Equal Time with Fred Thompson
If you're lucky "“ and home sick, without TiVo "“ you can spend eight hours watching Law & Order reruns on TNT. But there may come a day when a dose of non-L&O programming must be forced into rotation.
According to the Los Angeles Times, Fred Thompson's potential Presidential candidacy could give the network some problems. "Because of federal equal-time provisions, broadcasters that run programs featuring Thompson would open themselves up to requests from other candidates for an equivalent platform. With at least 10 other Republican hopefuls, that could be a daunting prospect."

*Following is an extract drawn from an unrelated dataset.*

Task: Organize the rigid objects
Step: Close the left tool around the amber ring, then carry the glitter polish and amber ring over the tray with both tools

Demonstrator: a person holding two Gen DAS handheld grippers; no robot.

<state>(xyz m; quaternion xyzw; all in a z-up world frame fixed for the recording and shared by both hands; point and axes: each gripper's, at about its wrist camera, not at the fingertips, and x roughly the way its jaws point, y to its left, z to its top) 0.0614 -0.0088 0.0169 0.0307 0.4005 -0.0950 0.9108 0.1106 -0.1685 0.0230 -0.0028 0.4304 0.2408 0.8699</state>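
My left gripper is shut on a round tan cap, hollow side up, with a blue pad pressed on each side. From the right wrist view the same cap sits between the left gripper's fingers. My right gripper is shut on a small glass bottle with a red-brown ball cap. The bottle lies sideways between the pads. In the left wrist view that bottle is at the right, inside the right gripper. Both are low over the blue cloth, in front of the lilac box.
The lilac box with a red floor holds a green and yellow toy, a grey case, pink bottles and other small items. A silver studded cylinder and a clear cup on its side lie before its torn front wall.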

The thing is, these laws were drawn up before we had hundreds of channels and Dick Wolf. Cable TV is not mentioned, and there's barely a precedent. During the 2003 California recall election, F/X and The Sci Fi Channel chose not to air movies starring candidate Arnold Schwarzenegger. Here are a few Equal Time Rule nuggets, courtesy of Howard Klieman and The Museum of Television and Radio:
- The equal opportunity requirement dates back to the first major broadcasting law in the United States, the Radio Act of 1927. Legislators were concerned that without mandated equal opportunity for candidates, some broadcasters might try to manipulate elections.

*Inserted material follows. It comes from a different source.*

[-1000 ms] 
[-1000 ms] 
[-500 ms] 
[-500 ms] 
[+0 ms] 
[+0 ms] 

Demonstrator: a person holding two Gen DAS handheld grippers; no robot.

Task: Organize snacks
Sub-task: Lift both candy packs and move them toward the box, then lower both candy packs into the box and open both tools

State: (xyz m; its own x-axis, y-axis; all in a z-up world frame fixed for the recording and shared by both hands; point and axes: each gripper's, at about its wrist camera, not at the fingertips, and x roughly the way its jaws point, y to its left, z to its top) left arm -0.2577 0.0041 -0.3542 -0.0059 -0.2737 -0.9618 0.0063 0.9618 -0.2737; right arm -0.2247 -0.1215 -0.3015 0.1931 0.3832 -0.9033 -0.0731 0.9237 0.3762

- In 1959, Congress created four exemptions to the equal opportunity law. Stations who gave time to candidates on regularly scheduled newscasts, news interviews shows, documentaries (assuming the candidate wasn't the primary focus of the documentary), or on-the-spot news events would not have to offer equal time to other candidates for that office.
- Congress voted during the 1960 presidential campaign to allow Richard Nixon and John Kennedy to engage in a series of debates without the participation of third party candidates.
- Since a 1971 amendment, a station must offer a candidate the rate it offers its most favored advertiser. Thus, if a station gives a discount to a commercial sponsor because it buys a great deal of air time, the station must offer the same discount to any candidate regardless of how much time he or she purchases.